Jobs’ cars were no less characteristic than his clothes. He drove a silver Mercedes SL55, which he traded in every six months for a new one. He had discovered one could legally drive a new car for six months in California before a license plate was required, so he never bothered getting a license plate for his cars.
Close friends say Jobs had a habit—maybe even a compulsion—to park in handicap spaces. Employees often spotted Jobs’ plateless silver Mercedes parked in a handicap spot closest to the door. On witnessing this for the first time, Apple executive Jean-Louis Gassée quipped “I never realized that those spaces were for the emotionally handicapped.”
In 1978, Jobs’ high school girlfriend gave birth to a daughter. Jobs continued to deny the child was his, even after DNA evidence proved his paternity. He would not recognize her until she was an adult, leaving Lisa and her mother to depend on welfare checks.

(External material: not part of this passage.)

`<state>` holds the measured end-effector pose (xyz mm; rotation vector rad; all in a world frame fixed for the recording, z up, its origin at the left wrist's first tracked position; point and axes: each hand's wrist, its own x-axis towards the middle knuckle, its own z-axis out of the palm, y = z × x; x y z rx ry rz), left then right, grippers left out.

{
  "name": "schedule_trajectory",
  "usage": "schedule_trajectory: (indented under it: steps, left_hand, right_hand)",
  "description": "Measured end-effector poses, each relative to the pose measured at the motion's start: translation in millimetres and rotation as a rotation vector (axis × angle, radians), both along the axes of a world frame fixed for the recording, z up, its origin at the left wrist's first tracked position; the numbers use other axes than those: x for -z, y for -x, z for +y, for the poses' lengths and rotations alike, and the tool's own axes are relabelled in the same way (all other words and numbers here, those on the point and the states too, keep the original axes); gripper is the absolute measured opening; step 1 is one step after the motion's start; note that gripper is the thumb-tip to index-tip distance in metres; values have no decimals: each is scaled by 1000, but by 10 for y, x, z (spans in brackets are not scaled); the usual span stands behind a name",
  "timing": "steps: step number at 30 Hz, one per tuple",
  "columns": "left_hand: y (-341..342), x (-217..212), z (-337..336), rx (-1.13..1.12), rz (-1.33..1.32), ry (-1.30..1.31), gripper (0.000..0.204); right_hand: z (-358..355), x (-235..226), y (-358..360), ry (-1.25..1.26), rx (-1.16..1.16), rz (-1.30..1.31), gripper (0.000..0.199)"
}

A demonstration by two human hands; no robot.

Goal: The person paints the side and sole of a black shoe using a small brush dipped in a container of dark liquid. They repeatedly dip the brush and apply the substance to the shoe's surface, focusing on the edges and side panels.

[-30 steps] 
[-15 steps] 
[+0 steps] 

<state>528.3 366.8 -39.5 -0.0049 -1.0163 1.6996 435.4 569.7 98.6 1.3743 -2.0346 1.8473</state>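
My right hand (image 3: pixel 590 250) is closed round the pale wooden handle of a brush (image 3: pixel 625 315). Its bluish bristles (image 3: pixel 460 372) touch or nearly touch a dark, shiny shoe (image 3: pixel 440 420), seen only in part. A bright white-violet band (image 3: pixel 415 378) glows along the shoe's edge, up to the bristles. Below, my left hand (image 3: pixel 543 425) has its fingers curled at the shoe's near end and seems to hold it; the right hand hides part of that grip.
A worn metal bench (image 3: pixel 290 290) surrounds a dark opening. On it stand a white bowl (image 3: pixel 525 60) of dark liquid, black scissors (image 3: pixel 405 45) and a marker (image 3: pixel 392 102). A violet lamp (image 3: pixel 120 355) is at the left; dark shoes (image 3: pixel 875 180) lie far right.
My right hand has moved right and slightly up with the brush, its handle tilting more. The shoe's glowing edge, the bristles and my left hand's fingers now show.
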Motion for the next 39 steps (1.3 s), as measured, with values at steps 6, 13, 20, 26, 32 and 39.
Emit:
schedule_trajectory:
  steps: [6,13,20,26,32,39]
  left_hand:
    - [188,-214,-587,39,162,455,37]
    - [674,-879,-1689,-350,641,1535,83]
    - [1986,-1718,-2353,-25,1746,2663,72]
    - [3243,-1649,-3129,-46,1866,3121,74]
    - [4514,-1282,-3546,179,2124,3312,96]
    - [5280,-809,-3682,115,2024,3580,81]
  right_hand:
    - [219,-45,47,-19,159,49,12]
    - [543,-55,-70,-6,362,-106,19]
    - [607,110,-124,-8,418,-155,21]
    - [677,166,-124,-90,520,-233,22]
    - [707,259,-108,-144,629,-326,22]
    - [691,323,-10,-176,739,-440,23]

Steve Jobs (2015), Universal Pictures
In 1983, Apple released their first PC, the “Lisa.” Though he denied it at the time, Jobs later admitted the computer was named for his daughter.
To help his growing company keep up increased demands, Jobs cut all of Apple’s charitable initiatives, promising to reinstate them once the company was profitable. He never did.
Steve Jobs last words were “Oh Wow. Oh Wow. Oh Wow.” What sights or sounds so impressed the visionary? What was the meaning of his enigmatic final words? Sadly, we’ll never know.